Des voyageurs sur les quais du métro à Châtelet à Paris. — Martin BUREAU / AFP

Une enquête a été ouverte après la diffusion sur Twitter d’une vidéo prise lundi dans le métro parisien, qui montre des grévistes huant une conductrice qui s’apprête à prendre son service, a indiqué la RATP ce mardi.

Sur cette vidéo, réalisée sur un quai de métro à la station Place d’Italie, on voit la conductrice sérieusement malmenée et sifflée par un groupe de grévistes majoritairement masculins. Protégée par des agents portant des brassards fluo RATP Exploitation, elle parvient à gagner la cabine de conduite sous les huées.

Pécresse appelle à des « sanctions exemplaires »

« Hier (lundi) matin, une conductrice a été victime d’intimidations de la part d’une vingtaine de grévistes lors de sa prise de service. Ces agissements sont inacceptables », a indiqué un porte-parole à l’AFP. « La RATP condamne fermement ces actes et apporte son soutien total à sa conductrice face à ces comportements irresponsables », a-t-il ajouté, notant qu’« une enquête interne a été ouverte ».

« La RATP appelle à l’apaisement et rappelle que si le droit de grève est un droit, empêcher le travail des agents est répréhensible », a souligné le porte-parole. La diffusion de cette vidéo a suscité de nombreuses réactions, dont celle de Valérie Pécresse qui s’est dite « scandalisée par la violence des grévistes a l’égard d’une conductrice@RATPGroup qui assure simplement la continuité du service public au bénéfice des voyageurs ». « Aucune cause ne justifie de telles insultes et un tel harcèlement. Des sanctions exemplaires doivent être prises », a tweeté la présidente de la région et d’Ile-de-France Mobilités, l’autorité régionale des transports.

Le droit de travailler et le droit de grève

« C’est une honte, c’est tellement facile de s’en prendre à cette dame », s’est exclamé Thierry Babec, secrétaire général de l’Unsa-RATP, le premier syndicat de la régie. « La liberté de travailler est un droit absolu.
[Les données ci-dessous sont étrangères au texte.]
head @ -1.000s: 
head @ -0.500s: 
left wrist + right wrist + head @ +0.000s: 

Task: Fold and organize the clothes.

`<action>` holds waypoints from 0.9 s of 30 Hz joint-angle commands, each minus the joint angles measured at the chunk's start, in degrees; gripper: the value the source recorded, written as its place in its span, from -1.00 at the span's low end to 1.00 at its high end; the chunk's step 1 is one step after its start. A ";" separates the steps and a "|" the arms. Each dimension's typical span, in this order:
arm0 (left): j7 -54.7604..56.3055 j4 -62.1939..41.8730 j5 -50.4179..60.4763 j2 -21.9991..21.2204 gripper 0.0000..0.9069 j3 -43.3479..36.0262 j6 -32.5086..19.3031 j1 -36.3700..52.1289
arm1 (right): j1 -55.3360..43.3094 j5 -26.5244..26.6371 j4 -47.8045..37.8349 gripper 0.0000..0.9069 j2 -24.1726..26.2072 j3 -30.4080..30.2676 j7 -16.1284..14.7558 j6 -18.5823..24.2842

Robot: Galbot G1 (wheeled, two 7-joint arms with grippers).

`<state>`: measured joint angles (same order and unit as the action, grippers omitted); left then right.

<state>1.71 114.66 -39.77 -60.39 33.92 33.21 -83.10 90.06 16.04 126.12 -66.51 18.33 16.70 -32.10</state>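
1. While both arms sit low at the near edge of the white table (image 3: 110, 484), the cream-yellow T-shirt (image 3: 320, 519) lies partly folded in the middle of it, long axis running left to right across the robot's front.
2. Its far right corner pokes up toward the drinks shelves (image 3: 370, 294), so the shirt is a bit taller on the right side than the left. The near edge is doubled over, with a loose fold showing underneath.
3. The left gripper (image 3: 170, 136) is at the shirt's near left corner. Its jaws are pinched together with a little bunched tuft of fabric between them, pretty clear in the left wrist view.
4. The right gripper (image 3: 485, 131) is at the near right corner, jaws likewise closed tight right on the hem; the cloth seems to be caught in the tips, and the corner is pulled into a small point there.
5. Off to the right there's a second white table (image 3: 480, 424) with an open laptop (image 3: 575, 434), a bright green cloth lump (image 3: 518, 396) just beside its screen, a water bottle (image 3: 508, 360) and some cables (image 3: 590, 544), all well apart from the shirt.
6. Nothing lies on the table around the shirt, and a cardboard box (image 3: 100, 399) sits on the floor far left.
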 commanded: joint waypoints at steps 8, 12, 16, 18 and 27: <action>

Dès qu’il y a contrainte, la grève devient illégitime », a-t-il estimé.

« Le respect et la non-violence étant des valeurs essentielles pour notre organisation syndicale, nous sommes totalement opposés à ce type d’action que nous condamnons fermement », a renchéri Frédéric Ruiz, président de la CFE-CGC-RATP, le troisième syndicat représentatif. « Ceci étant dit, le gouvernement porte l’entière responsabilité des débordements par sa gestion de la situation par le pourrissement, sa surdité et son refus de vraies négociations » pour sortir de la grève contre la réforme des retraites qui dure depuis le 5 décembre, a-t-il ajouté.

Sollicitée par l’AFP, la CGT n’a pas réagi dans l’immédiat. Elle avait été mise en cause après la diffusion sur Twitter d’une autre vidéo montrant des militants portant ses couleurs qui accablaient d’insultes homophobes un chauffeur non-gréviste dans un dépôt d’autobus le 10 décembre – des débordements dont elle s’était alors distancée.